* **Work task**: Look through the data below for the line with "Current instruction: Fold" and the line with "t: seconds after", then output those two and all lines in between, exactly as written.

*** Begin section ***

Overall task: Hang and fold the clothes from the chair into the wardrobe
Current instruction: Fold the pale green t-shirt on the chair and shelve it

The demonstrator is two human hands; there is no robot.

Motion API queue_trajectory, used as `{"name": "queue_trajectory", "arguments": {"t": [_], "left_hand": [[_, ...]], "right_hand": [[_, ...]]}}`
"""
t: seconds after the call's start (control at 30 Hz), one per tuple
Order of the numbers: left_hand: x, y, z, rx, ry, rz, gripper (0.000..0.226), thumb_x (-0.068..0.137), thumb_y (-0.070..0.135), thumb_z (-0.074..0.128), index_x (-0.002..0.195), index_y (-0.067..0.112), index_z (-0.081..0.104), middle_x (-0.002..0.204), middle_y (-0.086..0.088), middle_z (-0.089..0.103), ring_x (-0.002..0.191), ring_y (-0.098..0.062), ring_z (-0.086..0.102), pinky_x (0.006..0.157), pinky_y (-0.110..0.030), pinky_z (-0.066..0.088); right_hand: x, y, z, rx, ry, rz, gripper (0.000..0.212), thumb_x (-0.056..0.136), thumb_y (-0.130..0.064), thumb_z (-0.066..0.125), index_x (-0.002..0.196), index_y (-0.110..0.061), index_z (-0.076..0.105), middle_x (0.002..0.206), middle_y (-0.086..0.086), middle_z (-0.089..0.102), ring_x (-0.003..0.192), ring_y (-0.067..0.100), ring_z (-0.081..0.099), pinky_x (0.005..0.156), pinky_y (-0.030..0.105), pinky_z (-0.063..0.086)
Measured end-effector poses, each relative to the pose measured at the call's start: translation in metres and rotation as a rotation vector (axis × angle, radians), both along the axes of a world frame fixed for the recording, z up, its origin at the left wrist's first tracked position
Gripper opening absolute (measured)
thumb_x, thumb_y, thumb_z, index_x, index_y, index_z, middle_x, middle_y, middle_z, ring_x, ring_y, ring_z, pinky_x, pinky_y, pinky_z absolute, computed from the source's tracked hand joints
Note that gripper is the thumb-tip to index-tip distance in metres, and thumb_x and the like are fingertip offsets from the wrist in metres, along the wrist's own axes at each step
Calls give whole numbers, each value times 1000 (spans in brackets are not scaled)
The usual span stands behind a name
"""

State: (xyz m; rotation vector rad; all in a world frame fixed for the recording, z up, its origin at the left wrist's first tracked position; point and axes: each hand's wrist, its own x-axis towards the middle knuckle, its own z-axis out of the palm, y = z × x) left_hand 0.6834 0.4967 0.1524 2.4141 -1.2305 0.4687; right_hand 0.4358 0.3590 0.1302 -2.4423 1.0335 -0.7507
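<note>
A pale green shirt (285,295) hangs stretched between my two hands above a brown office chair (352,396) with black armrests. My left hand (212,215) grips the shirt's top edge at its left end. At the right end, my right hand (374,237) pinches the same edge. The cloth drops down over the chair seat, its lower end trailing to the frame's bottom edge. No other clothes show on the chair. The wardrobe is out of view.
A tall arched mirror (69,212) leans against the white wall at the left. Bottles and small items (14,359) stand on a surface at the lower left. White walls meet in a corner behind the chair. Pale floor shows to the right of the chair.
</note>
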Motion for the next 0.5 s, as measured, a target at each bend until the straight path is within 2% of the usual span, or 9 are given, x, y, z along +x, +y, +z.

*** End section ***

* **Result for this task**:
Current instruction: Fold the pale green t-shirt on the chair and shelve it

The demonstrator is two human hands; there is no robot.

Motion API queue_trajectory, used as `{"name": "queue_trajectory", "arguments": {"t": [_], "left_hand": [[_, ...]], "right_hand": [[_, ...]]}}`
"""
t: seconds after the call's start (control at 30 Hz), one per tuple

The answer requires no additions.